Sanusi bin Junid (11 July 1942 – 9 March 2018) was a Malaysian politician. He was appointed Minister of National and Rural Development in 1981 at the age of 38 and as Minister of Agriculture in 1986. Tan Sri Sanusi was seventh Menteri Besar of Kedah from 1996 to 1999.

Early life
Born in Yan, Kedah on July 11, 1942, Sanusi received his education at the Malay College Kuala Kangsar (MCKK). In 1969, he went on to study at the Institute of Bankers London, the City of London College and the Institute of Export London, and later obtained a Certificate in Foreign Trade and Foreign Exchange at the University of London.

Career
Sanusi began his career as a trainee at Standard Chartered Bank, at Seremban in 1963. In 1971, he was appointed Senior Manager of Chartered Bank Lending, Kuala Lumpur.

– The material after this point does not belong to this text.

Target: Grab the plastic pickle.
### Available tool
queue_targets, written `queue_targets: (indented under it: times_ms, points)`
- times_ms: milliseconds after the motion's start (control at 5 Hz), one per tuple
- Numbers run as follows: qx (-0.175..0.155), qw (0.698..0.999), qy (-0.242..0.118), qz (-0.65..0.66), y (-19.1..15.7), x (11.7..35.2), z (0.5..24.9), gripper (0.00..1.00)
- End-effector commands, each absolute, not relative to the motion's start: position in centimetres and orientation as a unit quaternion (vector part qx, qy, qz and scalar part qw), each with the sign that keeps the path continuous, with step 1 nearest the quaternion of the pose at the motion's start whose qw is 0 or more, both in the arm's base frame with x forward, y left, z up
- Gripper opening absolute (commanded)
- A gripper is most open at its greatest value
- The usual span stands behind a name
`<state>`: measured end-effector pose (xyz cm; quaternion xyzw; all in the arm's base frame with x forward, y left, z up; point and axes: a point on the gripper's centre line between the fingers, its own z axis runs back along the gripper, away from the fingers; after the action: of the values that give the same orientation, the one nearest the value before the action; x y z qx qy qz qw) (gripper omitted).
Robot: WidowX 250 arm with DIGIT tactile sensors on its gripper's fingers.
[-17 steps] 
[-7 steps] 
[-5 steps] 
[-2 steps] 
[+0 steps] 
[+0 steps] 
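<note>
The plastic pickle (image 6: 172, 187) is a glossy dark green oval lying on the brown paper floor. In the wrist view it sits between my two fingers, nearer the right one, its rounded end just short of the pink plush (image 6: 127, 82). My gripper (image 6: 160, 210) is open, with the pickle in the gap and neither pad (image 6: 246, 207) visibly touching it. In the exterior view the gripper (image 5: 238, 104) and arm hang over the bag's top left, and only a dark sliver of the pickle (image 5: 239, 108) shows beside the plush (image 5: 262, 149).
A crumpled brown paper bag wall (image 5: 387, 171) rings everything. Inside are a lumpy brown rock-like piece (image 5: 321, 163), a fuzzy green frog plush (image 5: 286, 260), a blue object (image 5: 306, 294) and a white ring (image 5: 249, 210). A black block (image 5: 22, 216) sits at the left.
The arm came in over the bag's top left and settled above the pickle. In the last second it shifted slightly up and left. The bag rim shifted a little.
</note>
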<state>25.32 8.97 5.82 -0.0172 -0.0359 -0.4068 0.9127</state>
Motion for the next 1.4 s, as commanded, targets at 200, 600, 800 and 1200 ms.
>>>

Tan Sri Sanusi became the Director of Bank Simpanan Nasional and Chairman of Insan Diranto Bhd. in 1975. Two years later, in 1977, he was appointed as Chairman of Tugu Insurance Sdn. Bhd. and Chairman of Obanto Management Consultancy Sdn. Bhd. In addition he is also the founder of the Shamelin Corporation.

In 1978, Tan Sri Sanusi was appointed as a Member of the MARA University of Technology and subsequently in 1982, he became the Advisor of the College and Council of the University of Malaya. He was also appointed as Chairman of the National Day Committee and Member of the Malaysian Chamber of Commerce in 1983, and in February 2000, he became President of the International Islamic University of Malaysia (IIUM).

Tan Sri Sanusi has also served as Vice President of ABIM and President of the Association of Youth Clubs of Malaysia (MAYC).

Political career
Sanusi was involved in politics as a Seremban UMNO member when he started working in 1963. His rise in politics is fast and smooth.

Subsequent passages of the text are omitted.